Ronde gauloise – « J'ai vu la fille du meunier » ("I saw the miller's daughter") (1862) – anon. The song evokes a bourrée folk song as a young man gives voice to his love.
Le Sentier sombre – « Il est un sentier sombre au fond de nos vallées » ("There's a shady path down in the valley") (1862) – anon. A country lad recalls his first love.
Lied – « Avec ces traits harmonieux » ("with these harmonious features") (1862) – words by Théodore de Banville ('Inviolata' from Améthystes, 1862). Another love song, where the performers are instructed to sing "con passione".
Chants d'oiseaux – « Quand nous chantons nos amours » (Bird songs :"When we sing about our love") (1862) – words by Victor de Laprade (in the Livre troisième of Rose Mystica from Idylles héroïques, 1855). Johnson regards it as "one of Chabrier's earliest masterpieces – a perfect example of his musical conjuring". Predating the barnyard songs, in this second Laprade setting, a bird in a tree comments on the vicissitudes of human love.
Sérénade – « La plus charmante femme » ("The most charming woman") (1862) – words by the painter, sculptor and poet Auguste de Châtillon (from À la Grand'Pinte, 1860). A man sings of his obsessive love.
Adieux à Suzon (1862) – words by Alfred de Musset (1862; later set by Bizet in 1866). A man's vigorous farewell to his love which ends in "renunciation and gentle melancholy" (Johnson). Musicologist Winton Dean describes Bizet's version as a "delightful setting of a half-tender, half-mocking love poem",[14] but Delage considers that Chabrier's setting, with its triple rhythm, sly chromaticism in the bass line, all part of an "allegro risoluto ed appassionato" captures better the mood of the poet.[15]
Ah! petit démon (« Ha, little devil ») (1862) – words by Auguste de Châtillon (from À la Grand'Pinte, 1860). The second Châtillon setting concerns the 'little devil' who comes to steal the singer's grapes at midnight.
The developing songwriter
Le pas d'armes du roi Jean – « Ça! qu'on selle » ("Right, saddle-up") (1866) – words by Victor Hugo (Ballade XII from Odes et Ballades, 1826).
The song is about a page who falls in a tournament. The young Saint-Saëns set fourteen of Hugo's 32 verses in 1852; Chabrier set eight. "One must admire Saint-Saëns's skill in making a long and effective piece out of unpromising material [...] how much better Chabrier captures, right from the start, the spirit of the festive joust with music which rattles jovially between the hands", Johnson comments. Chabrier regularly sang this song at the Marquise de Ricard's Parnassian salon. It evokes the galop of a horse and plays on ambivalence between modal and tonal harmony, creating new and strange effects.[16]
Ivresses! Grande Valse – « Viens! je veux les caresses » ("Come, I want your caresses") (1869) – words by Léon Labarre.
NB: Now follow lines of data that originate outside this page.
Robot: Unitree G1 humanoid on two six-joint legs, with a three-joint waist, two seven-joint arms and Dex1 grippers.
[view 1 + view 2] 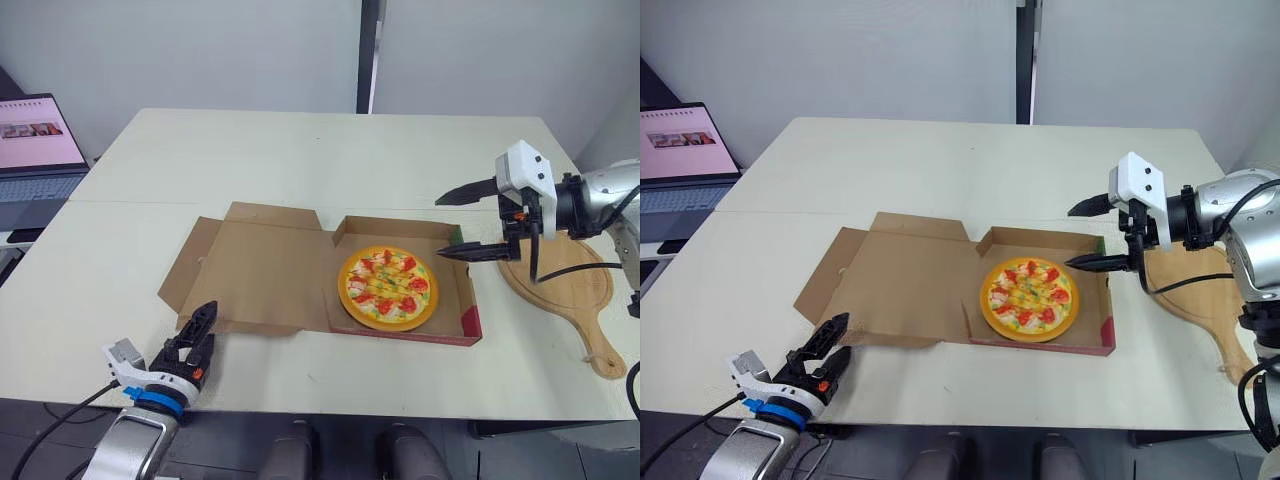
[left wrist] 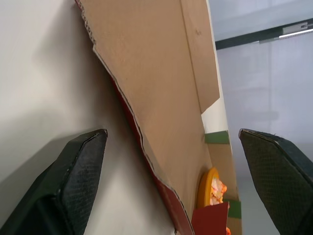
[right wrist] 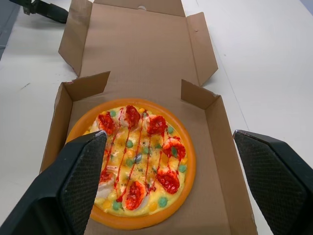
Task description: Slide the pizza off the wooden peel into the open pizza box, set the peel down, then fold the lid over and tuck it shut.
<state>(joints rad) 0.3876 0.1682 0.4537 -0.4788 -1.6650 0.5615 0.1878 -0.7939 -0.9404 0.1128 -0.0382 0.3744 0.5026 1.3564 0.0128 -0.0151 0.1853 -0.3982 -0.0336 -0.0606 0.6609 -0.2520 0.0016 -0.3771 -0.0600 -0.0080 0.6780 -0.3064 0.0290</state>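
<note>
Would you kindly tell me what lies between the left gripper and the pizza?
The box's open lid, flat on the table, separates left gripper and pizza; the left eye view shows it.

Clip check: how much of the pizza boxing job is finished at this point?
Done: the pizza lies in the box, and the peel rests on the table right of it. In hand: the left end effector is open near a front corner of the lid; the right end effector hangs open over the box's right wall. Left: the lid lies flat open, so folding and tucking remain.
</note>
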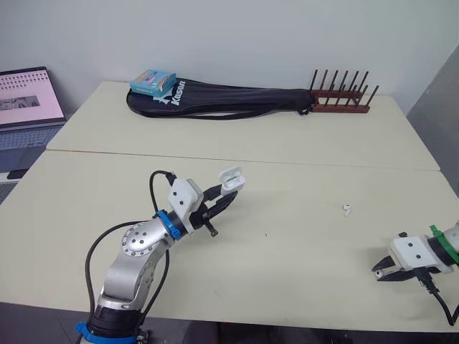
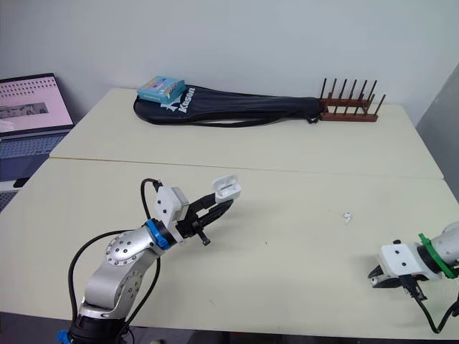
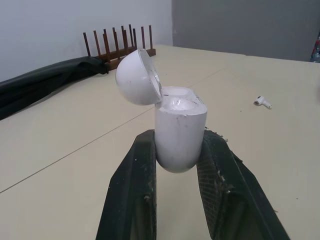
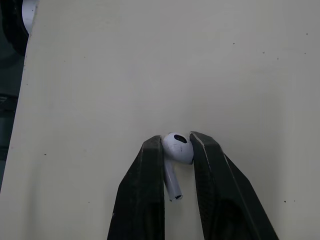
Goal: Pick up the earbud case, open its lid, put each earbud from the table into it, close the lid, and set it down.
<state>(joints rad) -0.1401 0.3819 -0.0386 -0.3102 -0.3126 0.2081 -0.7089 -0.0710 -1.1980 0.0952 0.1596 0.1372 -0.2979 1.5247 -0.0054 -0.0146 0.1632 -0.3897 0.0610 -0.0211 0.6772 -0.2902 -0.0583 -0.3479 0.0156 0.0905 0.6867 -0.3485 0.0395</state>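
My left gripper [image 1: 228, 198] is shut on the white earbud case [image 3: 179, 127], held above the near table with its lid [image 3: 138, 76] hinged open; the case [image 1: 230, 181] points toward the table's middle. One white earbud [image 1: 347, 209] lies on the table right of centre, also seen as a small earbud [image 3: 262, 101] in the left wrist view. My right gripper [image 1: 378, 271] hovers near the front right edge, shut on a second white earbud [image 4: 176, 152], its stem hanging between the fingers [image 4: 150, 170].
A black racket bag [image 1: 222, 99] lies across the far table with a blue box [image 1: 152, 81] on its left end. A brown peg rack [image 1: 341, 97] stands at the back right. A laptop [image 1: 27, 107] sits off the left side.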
The song is about uncontrollable physical love with wild and impassioned pleas for wine and kisses; Delage describes the words of this song as "improbable" (« invraisemblables ») but Chabrier manages through two gay and rhythmic waltzes to evoke the world of the café-concert. The music reappears subsequently in his Suite de valses of 1872.[17] After a vivace introduction, interrupted by a mysterious andante, the first waltz mimes musically an ardent, unbuttoned love. The second waltz 'espress. Ed appassionato' starts after a short recitative like passage ; the first waltz returns with new harmonies. Notes on the score (cymbal, timpani, violins) indicate that Chabrier had an orchestration in mind.[18] Steven Huebner notes that Chabrier's melodies (instrumental and vocal) are frequently combined with chromatic decoration, citing as an example 'Ivresses'.[19]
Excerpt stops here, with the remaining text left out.